▶ [Work to be completed] Scan the listing for the word "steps" and report every line that contains it.

═══ Given information

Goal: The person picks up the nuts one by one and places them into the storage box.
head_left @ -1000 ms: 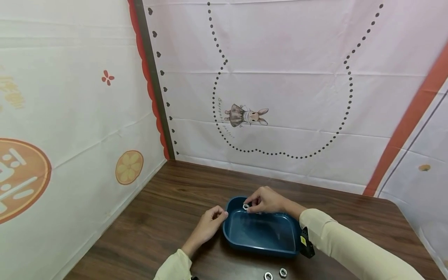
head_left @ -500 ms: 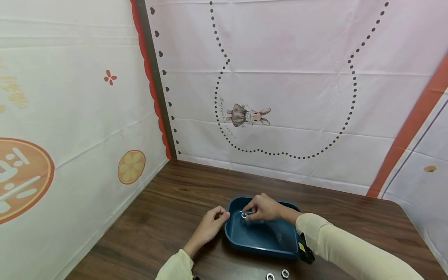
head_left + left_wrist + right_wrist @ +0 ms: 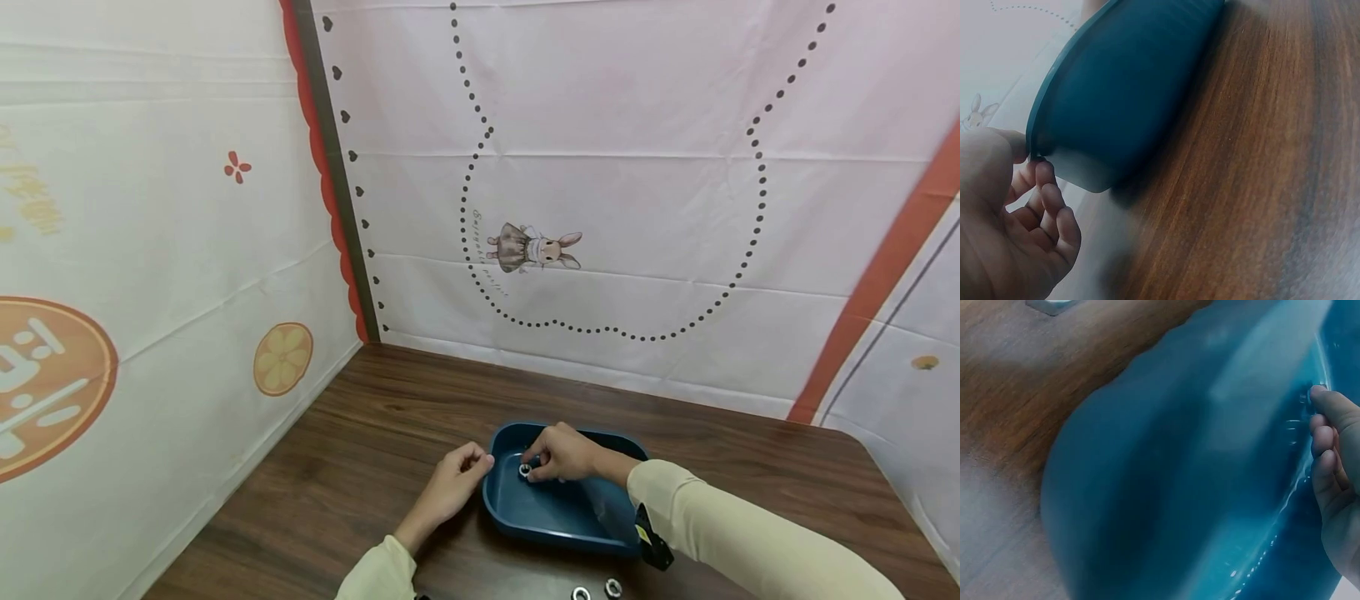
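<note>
A dark blue plastic tray with rounded corners lies on the table. My left hand pinches its left rim between thumb and index finger, as the left wrist view confirms for that hand. Inside the tray, my right hand holds a silver hex nut between thumb and fingertips, low over the tray floor near its left end. Whether the nut touches the floor I cannot tell. In the right wrist view the fingertips mostly cover the nut.
Two more hex nuts, a left one and a right one, lie on the brown wooden table in front of the tray. Printed white cloth walls stand at the left and behind the table.
My right hand has moved from the tray's far rim down into the tray, bringing the nut lower and nearer. The left hand stays on the rim; the view has shifted slightly.
</note>
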`<state>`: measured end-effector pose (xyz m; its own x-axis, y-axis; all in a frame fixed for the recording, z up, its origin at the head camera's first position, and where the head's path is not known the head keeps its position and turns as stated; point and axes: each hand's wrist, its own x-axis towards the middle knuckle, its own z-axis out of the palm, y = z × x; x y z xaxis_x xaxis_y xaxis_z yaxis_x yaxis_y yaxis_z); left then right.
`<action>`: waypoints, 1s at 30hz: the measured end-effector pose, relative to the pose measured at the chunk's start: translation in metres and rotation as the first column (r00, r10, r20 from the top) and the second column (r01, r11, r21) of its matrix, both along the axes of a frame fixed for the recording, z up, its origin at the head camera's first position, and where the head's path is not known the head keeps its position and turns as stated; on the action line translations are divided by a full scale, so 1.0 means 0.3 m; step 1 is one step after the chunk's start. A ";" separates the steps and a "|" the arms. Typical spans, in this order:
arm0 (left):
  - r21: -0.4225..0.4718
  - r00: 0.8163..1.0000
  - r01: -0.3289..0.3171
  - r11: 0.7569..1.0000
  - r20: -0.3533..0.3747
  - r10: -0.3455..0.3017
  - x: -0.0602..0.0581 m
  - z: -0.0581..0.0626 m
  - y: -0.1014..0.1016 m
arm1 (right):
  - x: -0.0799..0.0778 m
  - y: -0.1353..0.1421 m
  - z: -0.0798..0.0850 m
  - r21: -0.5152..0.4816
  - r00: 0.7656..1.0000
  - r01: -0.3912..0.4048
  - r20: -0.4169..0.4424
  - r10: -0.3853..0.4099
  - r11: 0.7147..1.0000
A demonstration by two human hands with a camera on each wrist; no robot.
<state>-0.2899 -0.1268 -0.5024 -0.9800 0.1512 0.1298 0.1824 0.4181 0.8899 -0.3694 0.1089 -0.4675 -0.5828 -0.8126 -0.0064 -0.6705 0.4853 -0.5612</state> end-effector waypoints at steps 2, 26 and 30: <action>0.002 1.000 -0.004 1.000 0.000 0.004 0.003 0.002 0.001 | 0.001 0.006 -0.005 0.004 1.000 0.004 -0.003 -0.004 1.000; 0.007 0.999 0.013 1.000 -0.032 -0.013 -0.013 -0.007 0.021 | 0.149 0.195 0.204 -0.211 0.903 0.300 -0.251 -0.348 0.930; 0.017 0.999 -0.001 1.000 -0.033 0.001 -0.009 -0.014 0.000 | 0.208 0.226 0.211 -0.288 0.869 0.365 -0.235 -0.435 0.885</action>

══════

▶ [Response area]
`<action>`: waypoints, 1s at 30hz: the measured end-effector pose, relative to the pose measured at the chunk's start: translation in metres and rotation as the first column (r00, r10, r20 from the top) and the second column (r01, r11, r21) of its matrix, both along the axes of a frame fixed for the recording, z up, its origin at the head camera's first position, and where the head's path is not known the head keeps its position and turns as stated; on the action line translations are divided by a full scale, so 1.0 means 0.3 m; step 1 is one step after the chunk's start. A ";" separates the steps and a "|" the arms. Typical spans, in this order:
<state>-0.2899 -0.1268 -0.5024 -0.9800 0.1512 0.1298 0.1824 0.4181 0.8899 -0.3694 0.1089 -0.4675 -0.5828 -0.8126 -0.0064 -0.6705 0.4853 -0.5612</state> end-effector waypoints at steps 2, 26 and 30: <action>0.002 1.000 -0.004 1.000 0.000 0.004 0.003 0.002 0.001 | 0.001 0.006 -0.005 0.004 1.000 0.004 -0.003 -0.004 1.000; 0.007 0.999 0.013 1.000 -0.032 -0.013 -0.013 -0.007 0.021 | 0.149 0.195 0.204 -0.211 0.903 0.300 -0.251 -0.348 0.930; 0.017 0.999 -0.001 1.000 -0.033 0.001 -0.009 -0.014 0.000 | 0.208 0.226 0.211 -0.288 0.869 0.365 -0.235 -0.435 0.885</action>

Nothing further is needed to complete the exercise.